WHAT YOU SHOULD DO: For every line in the records below that contains the word "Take", add one to a count, and report only that count.
[DATA FOR REVIEW Boundary: Start]
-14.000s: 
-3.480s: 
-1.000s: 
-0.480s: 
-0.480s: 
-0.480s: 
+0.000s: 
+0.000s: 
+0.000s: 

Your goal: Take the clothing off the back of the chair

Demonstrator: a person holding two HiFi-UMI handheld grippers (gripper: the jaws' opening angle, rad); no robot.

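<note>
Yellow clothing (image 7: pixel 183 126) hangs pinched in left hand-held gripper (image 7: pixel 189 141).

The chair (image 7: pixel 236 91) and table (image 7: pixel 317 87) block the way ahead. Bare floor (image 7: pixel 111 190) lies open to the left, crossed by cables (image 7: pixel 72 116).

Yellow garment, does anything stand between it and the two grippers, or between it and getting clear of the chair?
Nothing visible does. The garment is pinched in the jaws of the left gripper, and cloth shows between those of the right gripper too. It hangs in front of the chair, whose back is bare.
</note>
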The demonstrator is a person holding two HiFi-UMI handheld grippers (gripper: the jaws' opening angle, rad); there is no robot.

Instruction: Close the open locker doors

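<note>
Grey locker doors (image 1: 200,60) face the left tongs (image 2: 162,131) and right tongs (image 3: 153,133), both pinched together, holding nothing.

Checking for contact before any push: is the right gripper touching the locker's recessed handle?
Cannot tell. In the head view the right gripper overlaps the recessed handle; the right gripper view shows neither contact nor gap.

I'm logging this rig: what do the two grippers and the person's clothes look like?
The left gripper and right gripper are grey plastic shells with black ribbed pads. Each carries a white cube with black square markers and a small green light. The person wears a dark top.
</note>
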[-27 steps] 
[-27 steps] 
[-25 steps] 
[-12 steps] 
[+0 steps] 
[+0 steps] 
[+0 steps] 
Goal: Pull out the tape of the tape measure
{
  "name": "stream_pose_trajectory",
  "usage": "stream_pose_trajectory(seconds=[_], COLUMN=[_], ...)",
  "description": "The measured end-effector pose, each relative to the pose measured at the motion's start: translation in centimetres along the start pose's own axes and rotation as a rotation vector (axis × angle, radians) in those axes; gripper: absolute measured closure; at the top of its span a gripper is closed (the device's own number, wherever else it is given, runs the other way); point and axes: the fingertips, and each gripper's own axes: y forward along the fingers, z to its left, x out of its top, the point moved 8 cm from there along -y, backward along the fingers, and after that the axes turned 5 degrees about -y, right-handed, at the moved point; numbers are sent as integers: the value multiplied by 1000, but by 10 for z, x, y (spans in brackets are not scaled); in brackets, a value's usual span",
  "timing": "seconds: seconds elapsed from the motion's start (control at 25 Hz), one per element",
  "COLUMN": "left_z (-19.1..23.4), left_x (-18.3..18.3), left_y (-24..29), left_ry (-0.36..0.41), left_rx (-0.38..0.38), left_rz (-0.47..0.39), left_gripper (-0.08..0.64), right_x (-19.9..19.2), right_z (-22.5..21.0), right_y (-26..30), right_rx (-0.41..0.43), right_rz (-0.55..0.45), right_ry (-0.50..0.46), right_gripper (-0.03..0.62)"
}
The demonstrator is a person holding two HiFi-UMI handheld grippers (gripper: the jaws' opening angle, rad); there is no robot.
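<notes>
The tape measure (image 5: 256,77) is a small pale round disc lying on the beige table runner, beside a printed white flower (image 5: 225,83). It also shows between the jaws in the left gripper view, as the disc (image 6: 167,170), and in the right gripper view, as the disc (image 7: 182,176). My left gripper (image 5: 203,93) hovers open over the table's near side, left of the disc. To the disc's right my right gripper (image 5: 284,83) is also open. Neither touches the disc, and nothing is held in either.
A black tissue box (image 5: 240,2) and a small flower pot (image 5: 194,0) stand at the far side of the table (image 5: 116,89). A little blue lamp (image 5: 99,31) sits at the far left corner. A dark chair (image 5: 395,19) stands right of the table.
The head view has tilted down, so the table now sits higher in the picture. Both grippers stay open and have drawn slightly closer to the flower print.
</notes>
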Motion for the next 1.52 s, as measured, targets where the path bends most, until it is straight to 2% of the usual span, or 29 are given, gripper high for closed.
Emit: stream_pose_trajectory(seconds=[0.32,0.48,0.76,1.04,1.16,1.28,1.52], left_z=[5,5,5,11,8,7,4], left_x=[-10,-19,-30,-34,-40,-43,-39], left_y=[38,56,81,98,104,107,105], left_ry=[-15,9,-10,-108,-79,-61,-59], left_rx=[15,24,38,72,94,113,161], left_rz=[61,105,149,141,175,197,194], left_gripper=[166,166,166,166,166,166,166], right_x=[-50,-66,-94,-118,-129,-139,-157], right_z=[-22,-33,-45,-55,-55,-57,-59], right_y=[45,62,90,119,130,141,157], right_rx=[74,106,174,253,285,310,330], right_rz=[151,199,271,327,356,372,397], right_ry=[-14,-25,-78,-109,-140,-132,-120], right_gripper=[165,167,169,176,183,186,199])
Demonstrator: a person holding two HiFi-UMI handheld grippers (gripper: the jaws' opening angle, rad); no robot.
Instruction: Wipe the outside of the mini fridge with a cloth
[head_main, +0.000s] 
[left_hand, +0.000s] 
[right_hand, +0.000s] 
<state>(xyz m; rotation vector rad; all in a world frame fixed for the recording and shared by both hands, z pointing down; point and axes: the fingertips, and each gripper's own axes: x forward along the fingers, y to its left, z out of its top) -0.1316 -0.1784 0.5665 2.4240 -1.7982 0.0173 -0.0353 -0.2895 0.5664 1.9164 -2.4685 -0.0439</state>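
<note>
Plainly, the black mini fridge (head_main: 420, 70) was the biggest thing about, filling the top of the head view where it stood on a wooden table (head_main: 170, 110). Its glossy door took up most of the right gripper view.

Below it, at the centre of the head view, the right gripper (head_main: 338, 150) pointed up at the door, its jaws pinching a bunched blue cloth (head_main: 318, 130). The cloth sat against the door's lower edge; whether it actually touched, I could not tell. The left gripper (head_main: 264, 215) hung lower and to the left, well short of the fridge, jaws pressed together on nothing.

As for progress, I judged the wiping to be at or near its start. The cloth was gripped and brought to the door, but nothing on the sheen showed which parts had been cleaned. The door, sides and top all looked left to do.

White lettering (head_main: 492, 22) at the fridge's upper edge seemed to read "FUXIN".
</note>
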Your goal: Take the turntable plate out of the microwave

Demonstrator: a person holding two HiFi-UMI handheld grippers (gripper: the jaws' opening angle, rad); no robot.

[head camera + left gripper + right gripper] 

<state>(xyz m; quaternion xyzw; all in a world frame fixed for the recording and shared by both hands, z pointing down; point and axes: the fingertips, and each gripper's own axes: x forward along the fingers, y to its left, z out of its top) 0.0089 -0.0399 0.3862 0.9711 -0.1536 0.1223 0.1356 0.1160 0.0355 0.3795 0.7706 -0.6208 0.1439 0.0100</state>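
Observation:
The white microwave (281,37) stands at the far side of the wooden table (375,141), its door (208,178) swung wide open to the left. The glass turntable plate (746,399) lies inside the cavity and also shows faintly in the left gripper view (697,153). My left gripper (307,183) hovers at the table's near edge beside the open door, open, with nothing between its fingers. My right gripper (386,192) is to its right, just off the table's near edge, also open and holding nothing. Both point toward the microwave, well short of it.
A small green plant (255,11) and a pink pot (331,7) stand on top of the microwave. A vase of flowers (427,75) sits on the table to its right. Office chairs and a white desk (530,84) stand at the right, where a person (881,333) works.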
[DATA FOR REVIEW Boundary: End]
OUTPUT BELOW: 2